_What you should do_
Each line below needs to be repeated precisely as it is.

_Input data_
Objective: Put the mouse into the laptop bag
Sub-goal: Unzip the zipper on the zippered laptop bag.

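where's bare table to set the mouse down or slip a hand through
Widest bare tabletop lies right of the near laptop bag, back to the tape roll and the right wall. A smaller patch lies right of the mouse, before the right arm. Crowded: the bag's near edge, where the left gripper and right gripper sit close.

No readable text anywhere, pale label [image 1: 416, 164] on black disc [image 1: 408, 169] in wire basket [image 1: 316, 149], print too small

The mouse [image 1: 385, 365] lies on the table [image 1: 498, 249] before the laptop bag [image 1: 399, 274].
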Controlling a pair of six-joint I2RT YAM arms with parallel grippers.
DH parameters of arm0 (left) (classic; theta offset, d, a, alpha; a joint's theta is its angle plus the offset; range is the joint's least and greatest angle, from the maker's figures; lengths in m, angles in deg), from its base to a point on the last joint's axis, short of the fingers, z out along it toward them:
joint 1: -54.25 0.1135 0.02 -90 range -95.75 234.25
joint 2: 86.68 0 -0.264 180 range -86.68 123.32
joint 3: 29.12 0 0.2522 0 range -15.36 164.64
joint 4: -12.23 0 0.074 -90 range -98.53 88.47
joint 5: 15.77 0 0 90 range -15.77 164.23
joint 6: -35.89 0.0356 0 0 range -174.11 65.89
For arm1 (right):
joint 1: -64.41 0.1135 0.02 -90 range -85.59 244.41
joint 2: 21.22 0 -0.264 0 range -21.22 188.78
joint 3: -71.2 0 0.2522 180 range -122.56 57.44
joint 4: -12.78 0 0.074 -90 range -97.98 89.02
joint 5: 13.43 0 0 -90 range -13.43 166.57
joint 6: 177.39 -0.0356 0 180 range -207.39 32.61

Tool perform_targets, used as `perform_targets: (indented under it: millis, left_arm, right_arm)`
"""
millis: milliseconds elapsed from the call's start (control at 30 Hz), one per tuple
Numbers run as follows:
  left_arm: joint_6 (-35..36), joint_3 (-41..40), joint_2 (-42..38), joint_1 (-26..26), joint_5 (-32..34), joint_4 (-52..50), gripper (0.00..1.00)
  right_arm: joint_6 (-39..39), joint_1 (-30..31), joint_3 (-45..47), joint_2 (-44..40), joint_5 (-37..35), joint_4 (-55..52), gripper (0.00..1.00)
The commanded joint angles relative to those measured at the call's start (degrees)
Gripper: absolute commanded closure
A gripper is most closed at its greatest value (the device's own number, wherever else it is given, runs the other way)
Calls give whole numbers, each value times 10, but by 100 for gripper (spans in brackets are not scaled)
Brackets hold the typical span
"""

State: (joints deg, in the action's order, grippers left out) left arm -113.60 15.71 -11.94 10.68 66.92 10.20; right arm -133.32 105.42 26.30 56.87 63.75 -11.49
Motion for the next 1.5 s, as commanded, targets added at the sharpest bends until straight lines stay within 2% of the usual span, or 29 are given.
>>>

_Exercise answer_
Objective: Put the mouse into the laptop bag
Sub-goal: Unzip the zipper on the zippered laptop bag.

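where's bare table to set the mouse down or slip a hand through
Widest bare tabletop lies right of the near laptop bag, back to the tape roll and the right wall. A smaller patch lies right of the mouse, before the right arm. Crowded: the bag's near edge, where the left gripper and right gripper sit close.

No readable text anywhere, pale label [image 1: 416, 164] on black disc [image 1: 408, 169] in wire basket [image 1: 316, 149], print too small

The mouse [image 1: 385, 365] lies on the table [image 1: 498, 249] before the laptop bag [image 1: 399, 274].
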Controlling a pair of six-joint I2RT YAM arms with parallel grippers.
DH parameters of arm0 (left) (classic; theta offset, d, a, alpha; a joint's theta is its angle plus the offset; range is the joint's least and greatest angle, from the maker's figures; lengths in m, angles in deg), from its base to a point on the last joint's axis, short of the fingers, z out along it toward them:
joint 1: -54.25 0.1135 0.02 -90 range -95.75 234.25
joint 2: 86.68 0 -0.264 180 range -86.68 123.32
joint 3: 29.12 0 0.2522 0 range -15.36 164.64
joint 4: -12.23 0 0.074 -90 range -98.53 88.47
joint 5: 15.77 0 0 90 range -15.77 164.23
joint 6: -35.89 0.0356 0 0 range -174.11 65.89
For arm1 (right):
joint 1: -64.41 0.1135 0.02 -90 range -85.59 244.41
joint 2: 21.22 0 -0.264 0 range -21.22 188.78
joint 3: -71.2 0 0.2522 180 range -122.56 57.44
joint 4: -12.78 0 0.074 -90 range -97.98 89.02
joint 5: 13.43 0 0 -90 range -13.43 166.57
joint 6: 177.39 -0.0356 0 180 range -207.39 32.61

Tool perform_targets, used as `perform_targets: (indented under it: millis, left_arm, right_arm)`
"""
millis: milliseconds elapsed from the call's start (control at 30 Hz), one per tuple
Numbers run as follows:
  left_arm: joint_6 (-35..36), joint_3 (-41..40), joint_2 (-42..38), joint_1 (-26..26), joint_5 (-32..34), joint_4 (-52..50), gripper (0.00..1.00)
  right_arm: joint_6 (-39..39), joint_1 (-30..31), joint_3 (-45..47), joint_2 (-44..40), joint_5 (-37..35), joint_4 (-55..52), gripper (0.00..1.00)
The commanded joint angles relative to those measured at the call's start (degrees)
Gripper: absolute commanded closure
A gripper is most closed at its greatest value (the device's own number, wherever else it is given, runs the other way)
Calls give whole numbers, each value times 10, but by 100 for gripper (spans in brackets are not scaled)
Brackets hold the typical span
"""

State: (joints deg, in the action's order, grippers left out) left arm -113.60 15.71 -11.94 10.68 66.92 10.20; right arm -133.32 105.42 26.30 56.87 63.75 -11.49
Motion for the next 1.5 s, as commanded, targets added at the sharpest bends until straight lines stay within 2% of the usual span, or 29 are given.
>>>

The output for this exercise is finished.